Repeat the listing word for word. Leave every picture out.
BEGIN
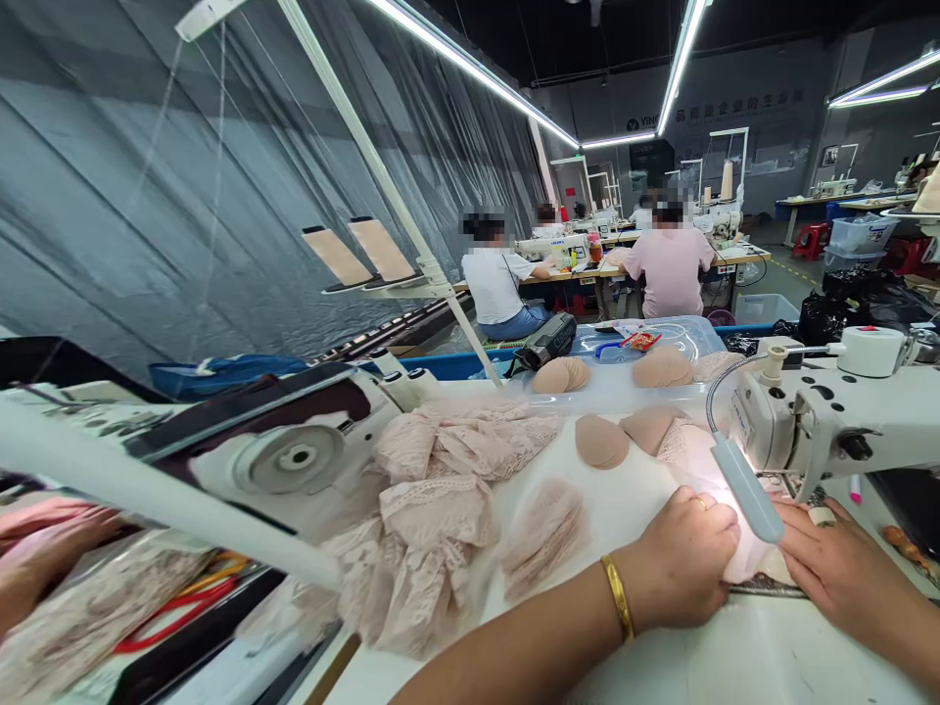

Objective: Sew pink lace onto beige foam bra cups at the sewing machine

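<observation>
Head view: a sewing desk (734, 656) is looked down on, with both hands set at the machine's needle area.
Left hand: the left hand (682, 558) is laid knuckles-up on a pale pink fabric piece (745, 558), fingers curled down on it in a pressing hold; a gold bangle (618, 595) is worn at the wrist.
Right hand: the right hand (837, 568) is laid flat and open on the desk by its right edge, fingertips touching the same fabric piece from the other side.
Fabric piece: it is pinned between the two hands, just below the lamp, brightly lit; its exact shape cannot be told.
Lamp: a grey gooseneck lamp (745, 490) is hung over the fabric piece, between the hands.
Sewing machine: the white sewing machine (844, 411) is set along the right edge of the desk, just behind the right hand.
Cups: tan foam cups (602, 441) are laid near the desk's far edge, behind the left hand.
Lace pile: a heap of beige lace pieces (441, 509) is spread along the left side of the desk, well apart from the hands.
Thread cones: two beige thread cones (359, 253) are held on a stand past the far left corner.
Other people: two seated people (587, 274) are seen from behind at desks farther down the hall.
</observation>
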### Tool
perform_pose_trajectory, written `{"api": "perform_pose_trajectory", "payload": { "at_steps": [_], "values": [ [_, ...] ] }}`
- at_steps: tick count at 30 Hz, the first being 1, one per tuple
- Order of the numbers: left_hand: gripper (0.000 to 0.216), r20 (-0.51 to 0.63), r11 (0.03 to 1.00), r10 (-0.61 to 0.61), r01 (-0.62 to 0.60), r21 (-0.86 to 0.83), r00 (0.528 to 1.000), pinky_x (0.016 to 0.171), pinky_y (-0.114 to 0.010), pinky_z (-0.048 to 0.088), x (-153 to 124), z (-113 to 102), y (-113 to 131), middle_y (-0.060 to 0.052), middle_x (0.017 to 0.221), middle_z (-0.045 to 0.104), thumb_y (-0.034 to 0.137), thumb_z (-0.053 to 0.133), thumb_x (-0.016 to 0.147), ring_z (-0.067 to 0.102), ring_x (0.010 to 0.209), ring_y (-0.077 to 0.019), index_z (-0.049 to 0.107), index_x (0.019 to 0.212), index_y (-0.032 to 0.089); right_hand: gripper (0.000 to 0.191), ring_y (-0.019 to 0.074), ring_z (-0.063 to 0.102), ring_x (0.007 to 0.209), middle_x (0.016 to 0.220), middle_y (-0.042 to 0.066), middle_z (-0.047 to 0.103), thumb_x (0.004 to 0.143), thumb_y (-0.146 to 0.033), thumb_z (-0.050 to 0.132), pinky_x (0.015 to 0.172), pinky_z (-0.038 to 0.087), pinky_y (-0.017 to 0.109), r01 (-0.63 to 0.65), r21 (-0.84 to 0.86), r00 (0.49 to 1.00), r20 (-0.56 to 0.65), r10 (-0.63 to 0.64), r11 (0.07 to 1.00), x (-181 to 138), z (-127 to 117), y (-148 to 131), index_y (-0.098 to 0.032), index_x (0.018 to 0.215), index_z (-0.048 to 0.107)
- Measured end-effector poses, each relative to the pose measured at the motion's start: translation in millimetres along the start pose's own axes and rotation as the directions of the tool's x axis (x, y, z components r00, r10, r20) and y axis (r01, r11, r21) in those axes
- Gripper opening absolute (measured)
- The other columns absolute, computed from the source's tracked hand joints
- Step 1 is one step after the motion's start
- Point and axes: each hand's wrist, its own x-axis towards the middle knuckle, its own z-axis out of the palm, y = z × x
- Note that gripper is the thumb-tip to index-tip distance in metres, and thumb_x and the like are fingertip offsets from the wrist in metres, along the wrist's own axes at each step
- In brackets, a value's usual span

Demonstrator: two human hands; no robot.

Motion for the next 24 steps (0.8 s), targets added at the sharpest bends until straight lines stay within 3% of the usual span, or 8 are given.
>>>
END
Answer space:
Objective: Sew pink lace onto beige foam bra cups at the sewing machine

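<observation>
Head view: a sewing desk (734, 656) is looked down on, with both hands set at the machine's needle area.
Left hand: the left hand (682, 558) is laid knuckles-up on a pale pink fabric piece (745, 558), fingers curled down on it in a pressing hold; a gold bangle (618, 595) is worn at the wrist.
Right hand: the right hand (837, 568) is laid flat and open on the desk by its right edge, fingertips touching the same fabric piece from the other side.
Fabric piece: it is pinned between the two hands, just below the lamp, brightly lit; its exact shape cannot be told.
Lamp: a grey gooseneck lamp (745, 490) is hung over the fabric piece, between the hands.
Sewing machine: the white sewing machine (844, 411) is set along the right edge of the desk, just behind the right hand.
Cups: tan foam cups (602, 441) are laid near the desk's far edge, behind the left hand.
Lace pile: a heap of beige lace pieces (441, 509) is spread along the left side of the desk, well apart from the hands.
Thread cones: two beige thread cones (359, 253) are held on a stand past the far left corner.
Other people: two seated people (587, 274) are seen from behind at desks farther down the hall.
</observation>
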### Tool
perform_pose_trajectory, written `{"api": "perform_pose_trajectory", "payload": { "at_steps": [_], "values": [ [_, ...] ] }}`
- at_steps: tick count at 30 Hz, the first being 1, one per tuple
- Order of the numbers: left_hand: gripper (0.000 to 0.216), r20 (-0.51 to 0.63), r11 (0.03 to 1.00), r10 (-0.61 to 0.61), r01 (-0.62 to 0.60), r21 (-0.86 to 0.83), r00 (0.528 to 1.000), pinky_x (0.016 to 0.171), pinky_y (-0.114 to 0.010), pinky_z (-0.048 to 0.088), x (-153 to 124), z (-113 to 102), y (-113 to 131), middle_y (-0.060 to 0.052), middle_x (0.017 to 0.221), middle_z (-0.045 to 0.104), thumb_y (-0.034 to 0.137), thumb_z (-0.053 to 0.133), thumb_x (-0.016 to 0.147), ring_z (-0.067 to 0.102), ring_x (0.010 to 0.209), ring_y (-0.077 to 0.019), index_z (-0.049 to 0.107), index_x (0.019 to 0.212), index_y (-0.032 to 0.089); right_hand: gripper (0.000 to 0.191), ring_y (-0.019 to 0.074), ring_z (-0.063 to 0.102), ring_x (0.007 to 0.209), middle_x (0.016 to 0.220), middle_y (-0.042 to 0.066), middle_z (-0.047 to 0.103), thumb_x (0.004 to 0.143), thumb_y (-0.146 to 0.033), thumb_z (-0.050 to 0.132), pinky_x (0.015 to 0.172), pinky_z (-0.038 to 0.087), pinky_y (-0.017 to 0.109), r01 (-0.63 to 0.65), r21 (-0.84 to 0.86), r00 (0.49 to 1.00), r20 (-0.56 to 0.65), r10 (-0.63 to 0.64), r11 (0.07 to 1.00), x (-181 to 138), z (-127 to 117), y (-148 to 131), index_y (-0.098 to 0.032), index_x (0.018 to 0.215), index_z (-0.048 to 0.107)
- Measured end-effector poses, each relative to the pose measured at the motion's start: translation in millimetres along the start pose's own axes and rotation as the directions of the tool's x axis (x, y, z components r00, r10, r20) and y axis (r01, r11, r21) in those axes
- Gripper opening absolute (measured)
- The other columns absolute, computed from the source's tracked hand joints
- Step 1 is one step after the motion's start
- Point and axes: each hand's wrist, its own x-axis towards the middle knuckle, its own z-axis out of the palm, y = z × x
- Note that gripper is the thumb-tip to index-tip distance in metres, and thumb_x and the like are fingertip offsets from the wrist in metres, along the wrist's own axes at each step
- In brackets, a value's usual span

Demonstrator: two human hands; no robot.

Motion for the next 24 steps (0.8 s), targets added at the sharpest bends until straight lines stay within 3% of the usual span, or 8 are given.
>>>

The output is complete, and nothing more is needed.